**What you are asked to do:**
Go through the listing below and gather every line with the word "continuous".

**Exercise material:**
********

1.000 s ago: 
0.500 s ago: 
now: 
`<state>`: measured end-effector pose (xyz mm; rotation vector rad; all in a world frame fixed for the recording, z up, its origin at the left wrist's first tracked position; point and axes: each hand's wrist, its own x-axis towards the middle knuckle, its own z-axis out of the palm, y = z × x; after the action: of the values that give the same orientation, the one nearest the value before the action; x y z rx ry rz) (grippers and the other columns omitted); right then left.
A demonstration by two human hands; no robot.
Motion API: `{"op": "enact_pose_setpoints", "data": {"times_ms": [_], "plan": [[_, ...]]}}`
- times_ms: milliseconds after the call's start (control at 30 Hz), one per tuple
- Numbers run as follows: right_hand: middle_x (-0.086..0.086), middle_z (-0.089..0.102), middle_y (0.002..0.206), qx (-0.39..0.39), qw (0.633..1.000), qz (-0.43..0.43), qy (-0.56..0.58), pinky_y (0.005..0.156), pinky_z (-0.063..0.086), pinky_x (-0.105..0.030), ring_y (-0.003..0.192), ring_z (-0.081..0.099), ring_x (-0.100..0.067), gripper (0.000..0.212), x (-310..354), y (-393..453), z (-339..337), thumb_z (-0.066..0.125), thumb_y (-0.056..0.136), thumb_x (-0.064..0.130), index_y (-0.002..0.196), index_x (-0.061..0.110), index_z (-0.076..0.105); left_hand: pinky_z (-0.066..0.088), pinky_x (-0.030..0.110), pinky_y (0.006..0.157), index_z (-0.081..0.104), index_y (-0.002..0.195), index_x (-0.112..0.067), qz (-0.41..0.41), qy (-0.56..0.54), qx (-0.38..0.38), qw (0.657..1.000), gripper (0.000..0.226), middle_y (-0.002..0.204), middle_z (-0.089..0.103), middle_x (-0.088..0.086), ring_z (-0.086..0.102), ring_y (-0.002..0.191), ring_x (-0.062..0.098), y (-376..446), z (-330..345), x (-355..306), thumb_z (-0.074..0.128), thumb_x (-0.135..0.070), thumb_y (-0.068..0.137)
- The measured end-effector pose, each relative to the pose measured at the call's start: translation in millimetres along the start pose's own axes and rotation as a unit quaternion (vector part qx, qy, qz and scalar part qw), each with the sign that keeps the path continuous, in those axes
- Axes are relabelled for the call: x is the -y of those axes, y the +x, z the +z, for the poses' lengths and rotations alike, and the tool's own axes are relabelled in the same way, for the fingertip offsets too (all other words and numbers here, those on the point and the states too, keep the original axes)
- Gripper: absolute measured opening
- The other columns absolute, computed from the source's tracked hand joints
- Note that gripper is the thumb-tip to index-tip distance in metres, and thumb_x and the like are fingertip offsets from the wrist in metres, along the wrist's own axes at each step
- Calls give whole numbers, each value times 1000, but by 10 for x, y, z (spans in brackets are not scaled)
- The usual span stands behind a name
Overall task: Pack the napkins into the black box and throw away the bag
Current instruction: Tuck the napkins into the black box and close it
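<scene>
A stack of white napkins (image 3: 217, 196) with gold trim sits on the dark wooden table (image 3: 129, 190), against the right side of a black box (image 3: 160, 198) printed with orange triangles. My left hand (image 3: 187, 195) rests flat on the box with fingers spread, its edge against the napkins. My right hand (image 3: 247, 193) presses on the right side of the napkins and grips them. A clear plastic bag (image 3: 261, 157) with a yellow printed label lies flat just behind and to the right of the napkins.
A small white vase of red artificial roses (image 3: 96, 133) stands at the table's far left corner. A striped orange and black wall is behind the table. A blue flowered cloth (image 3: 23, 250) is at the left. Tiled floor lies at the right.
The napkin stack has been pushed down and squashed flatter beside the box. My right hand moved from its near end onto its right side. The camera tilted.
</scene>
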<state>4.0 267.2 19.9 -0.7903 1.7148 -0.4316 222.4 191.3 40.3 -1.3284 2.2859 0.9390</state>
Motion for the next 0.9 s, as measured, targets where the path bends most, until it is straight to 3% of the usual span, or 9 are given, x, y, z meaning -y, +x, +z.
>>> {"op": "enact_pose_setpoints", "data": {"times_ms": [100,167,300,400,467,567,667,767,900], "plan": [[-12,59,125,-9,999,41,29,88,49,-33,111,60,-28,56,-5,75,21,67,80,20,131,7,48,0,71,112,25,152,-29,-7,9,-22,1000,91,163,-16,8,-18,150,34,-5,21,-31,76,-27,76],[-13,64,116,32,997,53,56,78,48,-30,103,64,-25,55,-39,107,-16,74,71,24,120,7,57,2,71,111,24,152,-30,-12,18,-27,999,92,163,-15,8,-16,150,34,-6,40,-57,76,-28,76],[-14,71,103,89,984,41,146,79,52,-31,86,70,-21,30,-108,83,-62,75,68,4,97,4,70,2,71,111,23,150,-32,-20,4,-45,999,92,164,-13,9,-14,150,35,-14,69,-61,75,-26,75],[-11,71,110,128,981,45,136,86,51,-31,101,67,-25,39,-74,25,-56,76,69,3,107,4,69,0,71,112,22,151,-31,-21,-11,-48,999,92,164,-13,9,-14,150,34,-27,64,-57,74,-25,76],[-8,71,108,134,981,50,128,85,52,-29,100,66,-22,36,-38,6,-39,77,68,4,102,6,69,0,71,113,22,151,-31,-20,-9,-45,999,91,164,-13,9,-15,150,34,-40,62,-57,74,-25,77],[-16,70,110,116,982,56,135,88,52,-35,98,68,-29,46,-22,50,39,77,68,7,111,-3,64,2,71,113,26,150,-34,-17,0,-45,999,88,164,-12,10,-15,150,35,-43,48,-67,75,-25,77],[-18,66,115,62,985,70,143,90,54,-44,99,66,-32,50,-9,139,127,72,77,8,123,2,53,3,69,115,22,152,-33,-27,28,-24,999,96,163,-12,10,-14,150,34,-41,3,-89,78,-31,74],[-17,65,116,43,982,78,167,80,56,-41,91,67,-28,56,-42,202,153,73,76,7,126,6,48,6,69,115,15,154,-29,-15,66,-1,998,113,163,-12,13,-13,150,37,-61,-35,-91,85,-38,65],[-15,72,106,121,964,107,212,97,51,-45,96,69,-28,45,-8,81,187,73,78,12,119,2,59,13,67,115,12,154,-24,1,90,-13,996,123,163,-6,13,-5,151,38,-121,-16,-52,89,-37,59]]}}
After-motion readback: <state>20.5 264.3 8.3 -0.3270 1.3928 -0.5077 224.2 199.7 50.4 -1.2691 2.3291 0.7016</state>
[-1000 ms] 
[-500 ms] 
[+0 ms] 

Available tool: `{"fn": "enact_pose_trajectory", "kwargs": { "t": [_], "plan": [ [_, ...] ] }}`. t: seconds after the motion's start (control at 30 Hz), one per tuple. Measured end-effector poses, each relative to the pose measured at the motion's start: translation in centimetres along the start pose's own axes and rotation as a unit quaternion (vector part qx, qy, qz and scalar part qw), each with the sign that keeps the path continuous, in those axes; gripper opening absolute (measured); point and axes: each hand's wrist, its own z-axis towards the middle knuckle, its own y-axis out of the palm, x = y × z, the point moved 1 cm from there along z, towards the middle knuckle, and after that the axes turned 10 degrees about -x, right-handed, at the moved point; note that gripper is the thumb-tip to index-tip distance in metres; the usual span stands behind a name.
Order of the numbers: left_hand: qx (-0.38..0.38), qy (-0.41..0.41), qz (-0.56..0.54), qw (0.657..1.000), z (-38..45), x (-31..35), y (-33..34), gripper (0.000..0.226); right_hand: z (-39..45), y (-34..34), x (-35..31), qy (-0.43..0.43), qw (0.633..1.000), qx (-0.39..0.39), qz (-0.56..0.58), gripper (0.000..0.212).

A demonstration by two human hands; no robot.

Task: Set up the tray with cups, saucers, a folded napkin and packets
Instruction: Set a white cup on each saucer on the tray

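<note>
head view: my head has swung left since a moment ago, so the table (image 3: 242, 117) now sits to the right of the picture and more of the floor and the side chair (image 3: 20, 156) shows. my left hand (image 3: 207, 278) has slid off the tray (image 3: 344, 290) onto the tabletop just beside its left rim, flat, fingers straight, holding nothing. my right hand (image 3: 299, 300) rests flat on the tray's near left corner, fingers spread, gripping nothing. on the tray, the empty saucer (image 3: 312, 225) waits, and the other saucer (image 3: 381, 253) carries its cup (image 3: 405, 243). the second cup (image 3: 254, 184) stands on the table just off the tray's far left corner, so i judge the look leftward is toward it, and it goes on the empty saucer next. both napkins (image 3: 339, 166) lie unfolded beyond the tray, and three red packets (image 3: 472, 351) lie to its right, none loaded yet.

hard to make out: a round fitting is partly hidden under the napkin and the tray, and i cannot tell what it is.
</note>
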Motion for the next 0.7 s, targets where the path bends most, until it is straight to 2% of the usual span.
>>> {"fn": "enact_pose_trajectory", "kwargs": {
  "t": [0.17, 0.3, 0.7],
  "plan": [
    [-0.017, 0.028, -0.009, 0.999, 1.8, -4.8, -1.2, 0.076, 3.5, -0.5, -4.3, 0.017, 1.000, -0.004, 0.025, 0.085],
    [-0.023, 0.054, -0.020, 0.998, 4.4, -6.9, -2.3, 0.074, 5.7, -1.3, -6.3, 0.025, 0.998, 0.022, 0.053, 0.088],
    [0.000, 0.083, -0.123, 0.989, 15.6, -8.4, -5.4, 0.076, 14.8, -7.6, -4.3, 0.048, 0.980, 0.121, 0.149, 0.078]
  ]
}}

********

**Exercise solution:**
- The measured end-effector pose, each relative to the pose measured at the call's start: translation in millimetres along the start pose's own axes and rotation as a unit quaternion (vector part qx, qy, qz and scalar part qw), each with the sign that keeps the path continuous, in those axes
Available tool: `{"fn": "enact_pose_trajectory", "kwargs": { "t": [_], "plan": [ [_, ...] ] }}`. t: seconds after the motion's start (control at 30 Hz), one per tuple. Measured end-effector poses, each relative to the pose measured at the motion's start: translation in centimetres along the start pose's own axes and rotation as a unit quaternion (vector part qx, qy, qz and scalar part qw), each with the sign that keeps the path continuous, in those axes; gripper opening absolute (measured); point and axes: each hand's wrist, its own z-axis towards the middle knuckle, its own y-axis out of the palm, x = y × z, the point moved 1 cm from there along z, towards the middle knuckle, and after that the axes turned 10 degrees about -x, right-handed, at the moved point; note that gripper is the thumb-tip to index-tip distance in metres; the usual span stands behind a name.

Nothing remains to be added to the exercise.